The first day of school. The first kiss. The first day at a new job. The first flight in an airplane. The first few times are promises. The promises and hope.
The beginning of anything in life is emotion, energy, momentum. Is the uniform shiny, punctuality, friendliness overflowing great nervousness, what I like to call "fear bonito'. We all want to give the best of ourselves. Is that "the first impression is never forgotten." I like to see people start. For example, many poor couples. The first talks and events of these characters are full of sparkling ideas, jokes and speeches sound where they try to hide the most of your hobbies or questionable past. I like to see how they dress, how they intend for these few days, weeks or even months, to be the ideal embodied in the mud to win. After the first stage of dreams, everything returns to normal. Not so charming (a) is not as adventurous (a), it is not love (a), is a liar (a). "We should stay just the beginning, what we have brought here."
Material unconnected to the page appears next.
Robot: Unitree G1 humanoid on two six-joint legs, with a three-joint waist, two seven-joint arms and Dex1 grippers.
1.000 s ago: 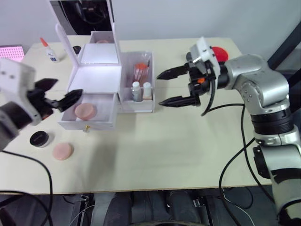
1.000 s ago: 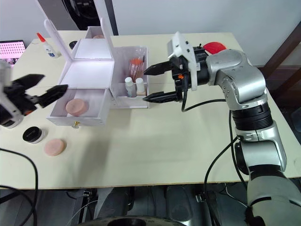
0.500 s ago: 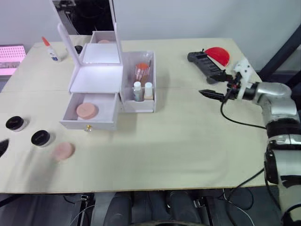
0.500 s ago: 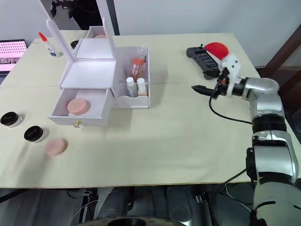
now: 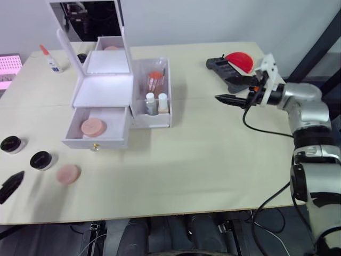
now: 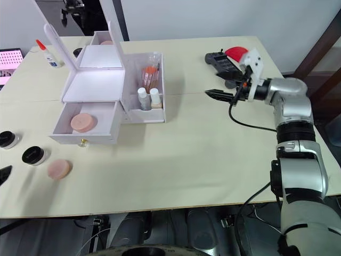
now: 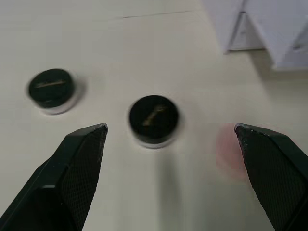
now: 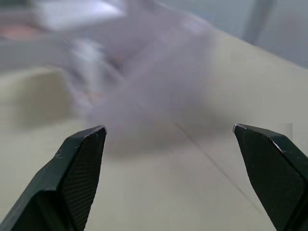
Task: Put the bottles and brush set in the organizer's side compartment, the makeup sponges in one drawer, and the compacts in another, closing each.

The natural course of life is change. Chingonas couples also tend to separate, although for reasons less hypocritical that an actor who has tired of the work. Simply cease to be, not a makeover when they met. The "click" was genuine and not forced. The enthusiasm gradually diluted as the paint on the front of the house of a coastal town which is only noticeable wear through the years. When everything is over, the memory will bring the picture of those days where everything was happy and will be only for those moments you feel primal nostalgia reminding each other. The final and tedium will be reduced almost to syllables (or bad words) compared with the guide and treaties resulting from those moments where we get the love.
-I Always remember just as in the beginning, not the last straw. Until pejorative connotation is "last straw," gave the last straw, "Sunday synonym of" is that it takes a bitch, poor fool does not know where to end his miserable existence ".-
The same goes with the purposes of the year again. The starting energy decreases, annoyed, bored and becomes a pushover test ends, while we go in March.
For the first time in my life I'm doing what I intended. Nor I believe I can. And perhaps knowing that your guard down and all this enthusiasm that borders on the ridiculous fill me with annoyance or results in an absurd, I propose a "do not care." That will not stop me, the final fatal fear will not stop me this time. "I write with so much determination that I feel I am another. In the past I talked about the loss of hope, and now she turned to the beginning of these lines.
I already taken the first steps. Fanfare.
This month has been one of the best-best-best Januarys I've lived (sometimes both positively stuns me. Tanta buenaondez life scares me. I think there is an account to pay and I will pass bill cancer in my pancreas poor innocent in May. But then I remember those days smelly-obviousness, were full of shit, and I prefer to think it's time to enjoy a little bit).
Post dedidado to the memory of my grandfather's funny and very strange, which occurred exactly 365 days ago, he wanted to see me happy and Cackling always, "Oh how can you give to your long faces!".